А дальше – развязка.
Capreolus и не высовывался.
Когда изредка появлялся я на краю ойкумены, в царстве тени, в котором все тот же непробиваемый сторож-кустарник мог остановить даже разъяренного тираннозавра, и где на тамошних камнях, и без особых моих ухаживаний, традиционные мхи мирно соседствовали с неприхотливой тибетской травкой, всякий раз в зарослях двумя лазерными прицелами, подобно красноватым глазкам баенника[82] в углу какой-нибудь сибирской деревенской баньки, после того как, покинув ее, последний парильщик с трудом захлопнет за собой скособоченную мокрую дверцу, разгорались чеширские угли негодяя.
Был и шепот: тишайший, ласковый.
«Голубчик, вы не так меня поняли!»
Однако раб эдема уже не ловился на подобные штучки!
Раб возился с майсурской тунбергией.
Раб не сразу стал замечать – дед здорово захандрил. Я помыслить просто не мог, что такое может случиться! Но случилось – башня рухнула! Наконец-то пришло его время (удивительно, невероятно, даже в этом свихнувшемся мире баухиний, орхидей и ятроф царствовал непреложный закон). Из последних сил старикан скрывал от меня одышку (на сей раз, господа, всамделишную) и нешуточное дрожание своих подагрических пальцев. Приученный к внешней расслабленности хитроумного змея, пропускал я рассеянно мимо ушей его странные всхлипы, покашливание и отхаркивание. Иногда старикан задыхался – и опять-таки, занятый бесконечной работой, относил я все признаки надвигающегося кризиса к притворству супер-тюремщика и к давно мной разгаданным его уловкам. Итак, реагируя на хрип с той же проворностью, с которой сестра-сиделка какой-нибудь простонародной больницы в Москве бросается к безденежному клиенту, я про себя бубнил: «Зря старается». По моему глубокому мнению, он, действительно, «зря старался»: после последнего, поистине мастерского, отпечатавшегося клеймом на лбу моем, самого его сильного удара, я махнул рукой на побег. Так что начало конца мною было пропущено: он кряхтел, он слабел, он мучился (затрудненное мочеиспускание, откровенная рвота) – ничего я не замечал.

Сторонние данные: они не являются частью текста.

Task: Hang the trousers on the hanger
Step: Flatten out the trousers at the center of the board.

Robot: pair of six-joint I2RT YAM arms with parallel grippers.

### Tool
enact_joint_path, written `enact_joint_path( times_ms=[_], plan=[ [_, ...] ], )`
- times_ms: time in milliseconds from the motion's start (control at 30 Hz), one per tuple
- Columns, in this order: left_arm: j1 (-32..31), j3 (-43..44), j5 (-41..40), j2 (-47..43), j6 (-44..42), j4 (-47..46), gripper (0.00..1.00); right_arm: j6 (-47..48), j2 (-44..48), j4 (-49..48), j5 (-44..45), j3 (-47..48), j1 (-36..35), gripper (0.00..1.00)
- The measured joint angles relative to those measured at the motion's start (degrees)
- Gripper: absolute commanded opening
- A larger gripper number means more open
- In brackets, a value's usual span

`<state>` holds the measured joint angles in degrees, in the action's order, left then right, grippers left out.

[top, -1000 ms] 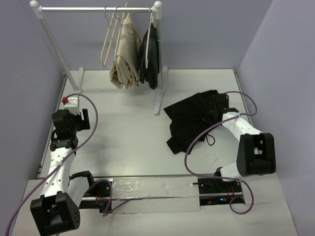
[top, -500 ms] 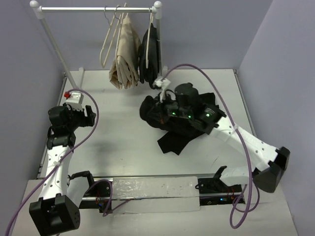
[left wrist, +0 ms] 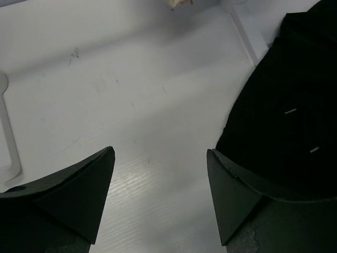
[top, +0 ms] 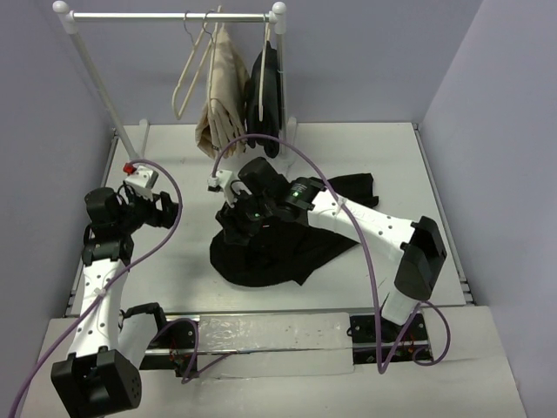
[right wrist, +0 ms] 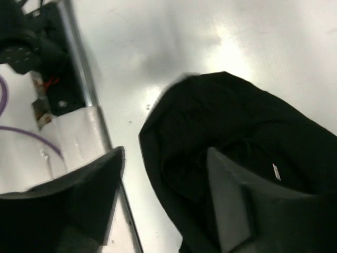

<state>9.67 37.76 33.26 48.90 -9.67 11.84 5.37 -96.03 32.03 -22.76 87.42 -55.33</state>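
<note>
Evidently the trousers point(top: 270, 257) are limp, light — pinch an edge fold; left end effector point(left wrist: 159, 150) and right end effector point(right wrist: 166, 153) both gape empty beside them.

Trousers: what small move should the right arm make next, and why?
Probably lower the right gripper and close on the edge of the trousers: it stands open astride that edge, the heap is crumpled, and the hanger hangs bare on the rail.

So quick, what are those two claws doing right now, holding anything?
Left gripper: open, empty.
Right gripper: open, just above the limp black fabric trousers, not clamped on them.
</note>
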Motion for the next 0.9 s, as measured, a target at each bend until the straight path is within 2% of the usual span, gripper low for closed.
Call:
enact_joint_path(
  times_ms=[33,133,267,433,567,600,633,733,767,900],
  plan=[
    [-0.07,-0.04,0.85,0.00,-0.35,-0.02,0.82,-0.13,0.24,0.11,1.36,-0.07,-0.02,1.00],
    [-0.55,-0.55,3.34,0.15,-1.57,-0.07,0.84,-0.66,3.06,-2.05,5.73,-2.86,0.04,1.00],
    [-2.01,-1.03,4.59,2.27,-3.45,0.35,0.83,-4.68,11.87,-4.72,10.51,-11.54,1.79,0.98],
    [-8.39,-0.98,0.90,7.26,-6.27,3.06,0.78,-14.56,23.91,-10.51,13.84,-25.59,12.20,0.75],
    [-17.86,-0.44,-3.10,10.69,-7.85,5.60,0.80,-23.82,30.53,-11.89,18.58,-36.24,23.71,0.59],
    [-20.20,-0.15,-4.00,11.52,-8.28,5.97,0.83,-25.90,31.30,-11.89,19.17,-38.25,26.10,0.58],
    [-22.16,0.11,-5.11,12.17,-8.81,6.10,0.84,-28.15,31.85,-11.89,19.56,-39.80,28.28,0.59],
    [-27.10,0.63,-7.54,15.37,-10.86,5.40,0.90,-34.12,32.04,-10.97,20.57,-43.50,36.24,0.71],
    [-28.06,0.63,-8.04,16.44,-11.58,5.03,0.93,-35.45,31.74,-10.45,20.98,-44.06,38.56,0.78],
    [-30.75,0.63,-10.29,21.42,-14.97,2.62,0.96,-39.23,29.83,-9.57,22.05,-44.74,44.65,0.89]
  ],
)
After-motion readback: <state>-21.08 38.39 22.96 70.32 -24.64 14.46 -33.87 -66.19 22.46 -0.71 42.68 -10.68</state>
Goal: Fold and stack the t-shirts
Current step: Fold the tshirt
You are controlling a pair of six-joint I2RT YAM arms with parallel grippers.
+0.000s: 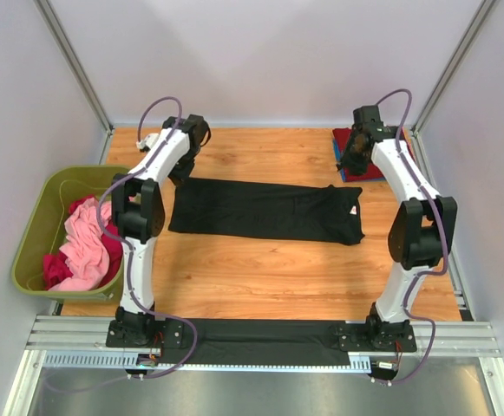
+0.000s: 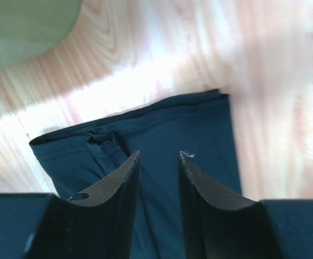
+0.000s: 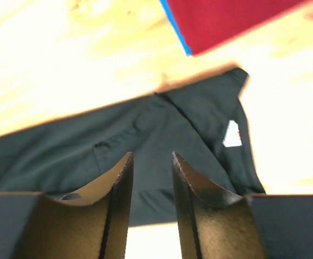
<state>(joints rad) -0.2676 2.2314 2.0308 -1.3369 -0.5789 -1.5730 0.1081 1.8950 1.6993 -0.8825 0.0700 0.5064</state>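
Note:
A black t-shirt (image 1: 265,211), folded into a long strip, lies flat across the middle of the wooden table, its white neck label (image 3: 232,135) at the right end. My left gripper (image 1: 180,176) hovers over the strip's left end (image 2: 161,124); its jaws stand apart with nothing between them (image 2: 159,155). Over the collar end hangs my right gripper (image 1: 353,163), open and empty too (image 3: 152,155). A folded dark red t-shirt (image 1: 349,139) lies on a blue one at the back right; in the right wrist view the red shirt (image 3: 226,16) shows a blue edge.
An olive-green bin (image 1: 39,217) stands off the table's left edge, holding crumpled pink (image 1: 87,243) and magenta shirts. A black mat (image 1: 260,340) lies between the arm bases at the near edge. White walls and metal posts enclose the table.

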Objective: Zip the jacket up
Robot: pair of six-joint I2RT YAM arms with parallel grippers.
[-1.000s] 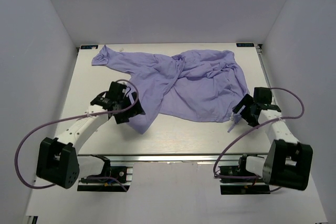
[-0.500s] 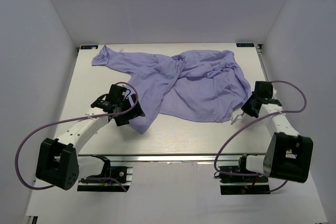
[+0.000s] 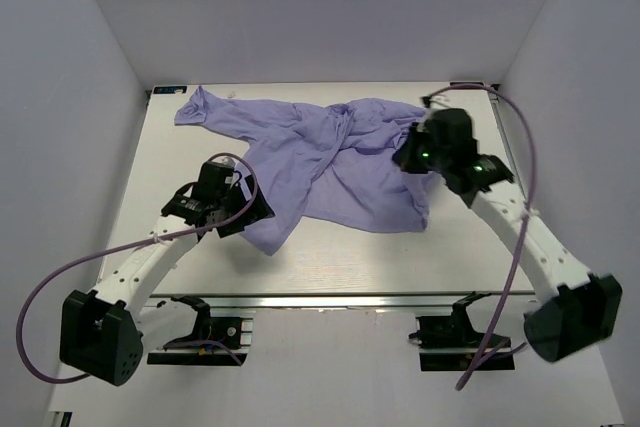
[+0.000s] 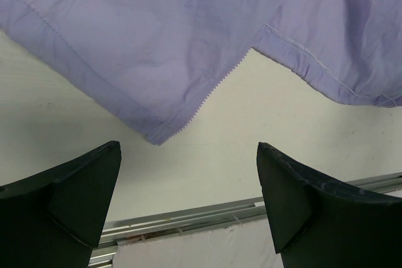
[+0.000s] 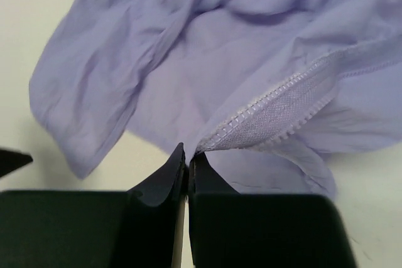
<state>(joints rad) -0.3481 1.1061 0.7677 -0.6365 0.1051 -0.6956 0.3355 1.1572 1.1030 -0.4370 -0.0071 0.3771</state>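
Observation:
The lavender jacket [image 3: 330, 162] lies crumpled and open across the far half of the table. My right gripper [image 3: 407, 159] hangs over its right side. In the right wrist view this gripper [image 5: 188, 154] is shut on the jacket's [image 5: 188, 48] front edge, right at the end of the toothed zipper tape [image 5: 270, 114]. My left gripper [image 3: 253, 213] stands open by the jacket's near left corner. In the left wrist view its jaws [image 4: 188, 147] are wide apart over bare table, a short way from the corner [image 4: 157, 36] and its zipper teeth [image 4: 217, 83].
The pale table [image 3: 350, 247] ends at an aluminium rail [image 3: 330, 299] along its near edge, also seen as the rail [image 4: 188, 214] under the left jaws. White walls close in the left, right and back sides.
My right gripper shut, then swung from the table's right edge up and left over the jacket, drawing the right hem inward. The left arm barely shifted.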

В одно прекрасное утро я проснулся первым (чего ранее никогда не бывало!).
Услышав мое приближение, дед поспешно поднялся. Стараясь не глядеть в мою сторону, он не слишком уверенно (что опять-таки на него совсем непохоже) принялся перебирать пещерный наш инвентарь. Схватил было доисторическую мотыгу, но тут же ее отложил и потянулся за тяпками. Однако оставил и их.
Похоже, впервые он не знал, с чего начинать…
А вот я знал, с чего!
Даже не услышав на сей раз обычных стариковских присказок, я не насторожился – ополоснулся, позавтракал свеклой и побрел опылять капуасу.